Posted by: Michael Khanin
App-V, Application Virtualization, Hyper-V, Virtual PC, Virtual Server, Virtualization, vmware
Windows Server 2008 R2 will include Hyper-V 2.0, it promises to deliver the final pieces for enterprise level OS virtualization and to really compete with VMware at that level.
The most anticipated is of course Live Migration: moving running VM’s from one host to another without interruption of services running inside the VM’s.
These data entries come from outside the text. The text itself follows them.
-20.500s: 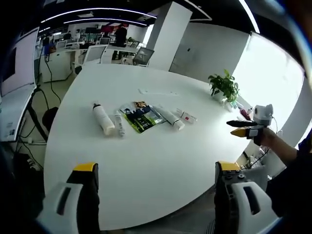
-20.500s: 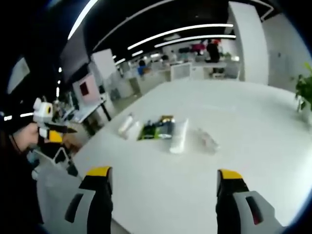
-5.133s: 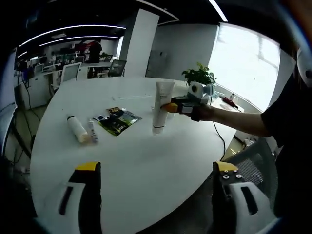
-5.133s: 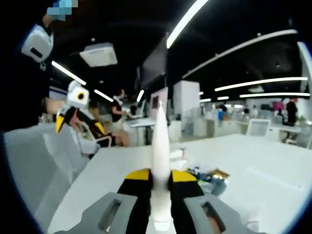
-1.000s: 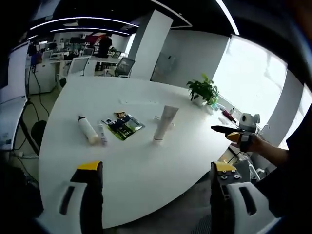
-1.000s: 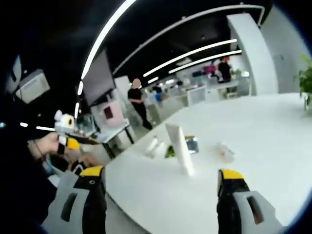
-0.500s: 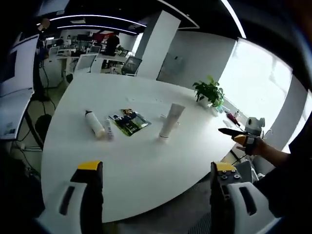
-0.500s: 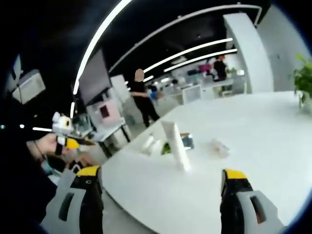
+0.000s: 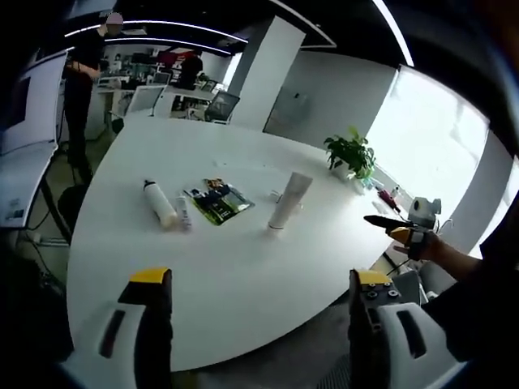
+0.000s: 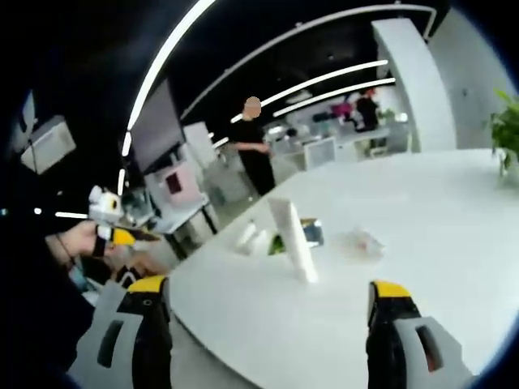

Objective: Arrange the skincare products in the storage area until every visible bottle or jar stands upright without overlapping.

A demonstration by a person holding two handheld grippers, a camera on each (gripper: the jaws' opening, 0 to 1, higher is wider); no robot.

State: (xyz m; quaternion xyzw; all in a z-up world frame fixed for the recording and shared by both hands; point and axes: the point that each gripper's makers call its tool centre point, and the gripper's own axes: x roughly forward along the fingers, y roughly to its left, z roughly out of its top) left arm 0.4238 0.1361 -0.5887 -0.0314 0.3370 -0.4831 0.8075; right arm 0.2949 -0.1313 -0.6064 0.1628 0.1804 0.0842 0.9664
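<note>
Both claws gape wide, empty. Centre frame, a smooth white tapered tube (image 9: 287,202) stands cap-down on the glossy round desk (image 9: 243,275).

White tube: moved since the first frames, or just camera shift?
Yes. The white tube now stands on its cap right of the dark packet; earlier it lay flat beside that packet.

A large round white table (image 9: 243,267) stands in an open office with a dark ceiling and long curved light strips (image 10: 324,81). Behind it are a white pillar (image 9: 263,73), a bright window (image 9: 422,138) and a potted plant (image 9: 350,154). Desks and chairs (image 9: 146,97) stand further back, where a person (image 10: 255,158) is standing.
</note>
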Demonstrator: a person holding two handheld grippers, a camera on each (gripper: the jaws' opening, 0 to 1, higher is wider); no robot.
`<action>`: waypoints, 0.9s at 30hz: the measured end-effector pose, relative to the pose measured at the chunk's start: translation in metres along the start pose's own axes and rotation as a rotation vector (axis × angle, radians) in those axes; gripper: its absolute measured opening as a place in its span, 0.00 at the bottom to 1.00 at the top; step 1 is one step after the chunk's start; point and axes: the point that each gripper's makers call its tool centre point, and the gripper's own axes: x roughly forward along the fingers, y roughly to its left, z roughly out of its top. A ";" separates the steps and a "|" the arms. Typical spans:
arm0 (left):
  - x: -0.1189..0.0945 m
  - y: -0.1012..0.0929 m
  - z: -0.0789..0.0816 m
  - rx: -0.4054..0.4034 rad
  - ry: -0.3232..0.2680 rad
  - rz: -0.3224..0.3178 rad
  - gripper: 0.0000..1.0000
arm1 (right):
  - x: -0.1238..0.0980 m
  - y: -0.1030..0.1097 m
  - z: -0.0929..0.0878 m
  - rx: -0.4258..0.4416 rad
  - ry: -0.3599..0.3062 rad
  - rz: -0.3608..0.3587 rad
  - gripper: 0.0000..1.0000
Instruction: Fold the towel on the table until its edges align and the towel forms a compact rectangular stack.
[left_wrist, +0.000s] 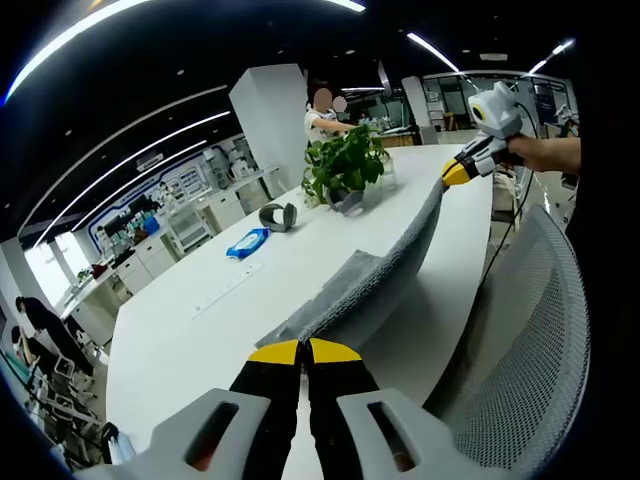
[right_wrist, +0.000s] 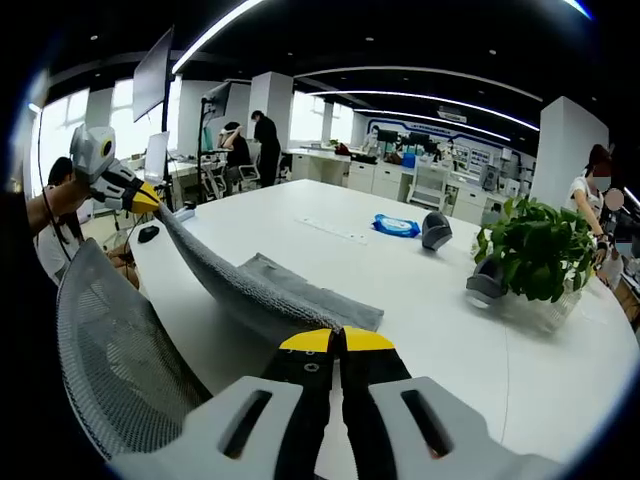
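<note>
In the left gripper view, the left gripper (left_wrist: 304, 351) rises from the bottom with its yellow-tipped jaws pressed together on one corner of the grey towel (left_wrist: 375, 280); in the right gripper view the right gripper (right_wrist: 336, 340) likewise has its jaws pinched on the opposite corner. The towel is stretched taut between the two grippers, its long axis running along the near edge of the white table (left_wrist: 200, 330), the held edge lifted off the surface while the lower part trails down and lies on the tabletop. Just outside that table edge stands a grey mesh office chair (left_wrist: 530, 330), close to the hanging towel. Beyond the towel the tabletop is mostly open, giving wide room toward the middle. Farther on lie a blue packet (left_wrist: 247, 243) and a dark grey headset-like object (left_wrist: 278, 216), then a potted green plant (left_wrist: 345, 165) in a clear vase near the far end. Past the table, a person in white (left_wrist: 322, 118) stands by a white pillar (left_wrist: 268, 120), with desks and workbenches behind.
</note>
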 end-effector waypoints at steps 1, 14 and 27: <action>-0.002 0.000 0.001 -0.005 -0.005 0.000 0.01 | -0.002 0.001 0.001 0.003 0.001 -0.002 0.00; -0.029 -0.010 0.013 -0.030 -0.018 0.017 0.01 | -0.031 0.019 0.007 0.038 0.003 -0.038 0.00; -0.008 -0.003 -0.009 -0.007 0.044 -0.003 0.01 | -0.004 0.012 0.003 -0.021 0.029 -0.015 0.00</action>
To accomplish this technique a new Shared Filesytem is needed and so will also be introduced in Hyper-V 2.0: Clustered Shared Volumes.
The Live migration works best together with System Center Virtual Machine Manager 2008, it can provide additional Live Migration management and orchestration scenarios such as Live Migration via policy.
Cool thing is you only need to update to Hyper-V 2.0, none of the rest of the infrastructure needs updating.
Logical Processor Support
- Support for 32 logical processors on host computer
- Twice the initial supported number of logical processors of Windows Server 2008 Hyper-V
Hot add remove Storage
- Add and remove VHD and pass-through disks to a running VM without requiring a reboot.
- Hot-add/remove disk only applies to VHDs and pass-through disks attached to the SCSI controller (not the IDE controller)
- Hot-add remove of storage controllers is not supported
- Enables storage growth in VMs without downtime
- Enables additional datacenter backup scenarios
Second Level Translation (SLAT)
- Leverage new processor features to improve performance and reduce load on Windows Hypervisor
- AMD: Enhanced Page Tables
- Intel: Nested Page Tables
- Improved memory management performance
- Memory usage of Windows Hypervisor will decrease from approximately 5% to 1% of total physical memory.
- More memory will be available for child partitions enabling higher consolidation ratios
- Pool of memory is dynamically distributed across VMs
- Memory is dynamically allocated/removed based VM usage with no service interruption
- Enables much higher consolidation ratios per host by addressing the greatest limiting factor to consolidation: Memory
- VM memory configuration includes:
- Initial (what VM will boot with)
- Minimum (what VM is guaranteed)
- Maximum (what VM can grow to)
- Memory is added via Hot-Add MEM functionality
- Memory is removed via Balloon driver (supported OSs)
Boot from VHD
Allows any VHD to work on physical hardware, this is very interesting! Boot an OS VHD on your physical hardware.